Prompt >>
Transcribe the listing below in full, exactly, with no images.

Data >>

======

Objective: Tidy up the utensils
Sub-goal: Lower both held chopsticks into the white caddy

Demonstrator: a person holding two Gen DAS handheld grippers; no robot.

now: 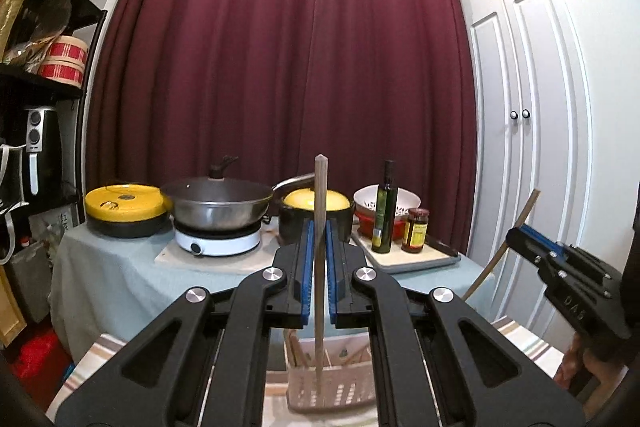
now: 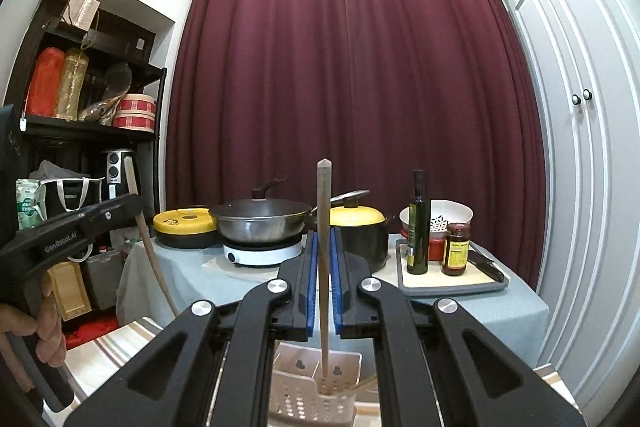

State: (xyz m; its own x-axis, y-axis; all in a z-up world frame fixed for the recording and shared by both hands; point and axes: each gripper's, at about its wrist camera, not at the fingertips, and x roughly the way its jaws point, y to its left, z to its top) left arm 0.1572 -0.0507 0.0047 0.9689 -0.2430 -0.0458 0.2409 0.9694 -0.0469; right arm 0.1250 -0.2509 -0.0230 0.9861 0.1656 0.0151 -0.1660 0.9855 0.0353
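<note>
Both grippers, the left gripper and right gripper, are black, with blue ribbed pads, round silver screws, and white "GenRoboLAI"-style lettering.

Occlusions and cut-offs, both wrist views

My own linkages hide most of the utensil basket; its compartments' contents I can't tell. The label on the jar is too small to read. The right hand is cropped at the frame edge (left hand too).
</note>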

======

Written solution >>
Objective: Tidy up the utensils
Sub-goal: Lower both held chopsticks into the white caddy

Demonstrator: a person holding two Gen DAS handheld grippers; no robot.

now: 
now: 

State: (xyz m; its own x-axis, y-axis; all in a z-up world frame fixed for the recording and shared by both hands; point and axes: each gripper's, at about its wrist camera, not at the fingertips, and x roughly the way its jaws point, y to its left, z to its top) left arm 0.1572 -0.0507 0.0047 0.9689 -0.2430 -0.0458 0.2409 0.9694 -0.0469; right arm 0.1250 -0.2509 -0.0230 0.9861 0.1656 0.0151 -0.1660 0.9855 0.0353
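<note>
Both grippers, the left gripper and right gripper, are black, with blue ribbed pads, round silver screws, and white "GenRoboLAI"-style lettering.

Occlusions and cut-offs, both wrist views

My own linkages hide most of the utensil basket; its compartments' contents I can't tell. The label on the jar is too small to read. The right hand is cropped at the frame edge (left hand too).
</note>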

That's the answer, with nothing more to add.